* **GIVEN INFORMATION**
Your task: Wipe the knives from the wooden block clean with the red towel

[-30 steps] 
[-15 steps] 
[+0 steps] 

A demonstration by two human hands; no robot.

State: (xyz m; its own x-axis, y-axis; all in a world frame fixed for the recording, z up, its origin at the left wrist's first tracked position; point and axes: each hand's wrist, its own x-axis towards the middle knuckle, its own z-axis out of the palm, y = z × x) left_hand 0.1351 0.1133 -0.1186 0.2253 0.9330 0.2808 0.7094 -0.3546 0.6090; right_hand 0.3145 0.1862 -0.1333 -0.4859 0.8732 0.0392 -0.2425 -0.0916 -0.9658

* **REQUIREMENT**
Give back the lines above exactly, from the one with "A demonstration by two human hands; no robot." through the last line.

* **THE ANSWER**
A demonstration by two human hands; no robot.

State: (xyz m; its own x-axis, y-axis; all in a world frame fixed for the recording, z up, its origin at the left wrist's first tracked position; point and axes: each hand's wrist, its own x-axis towards the middle knuckle, its own z-axis out of the palm, y = z × x) left_hand 0.1351 0.1133 -0.1186 0.2253 0.9330 0.2808 0.7094 -0.3546 0.6090; right_hand 0.3145 0.1862 -0.1333 -0.4859 0.8732 0.0392 -0.2425 -0.0916 -0.9658

No more output is expected for this exercise.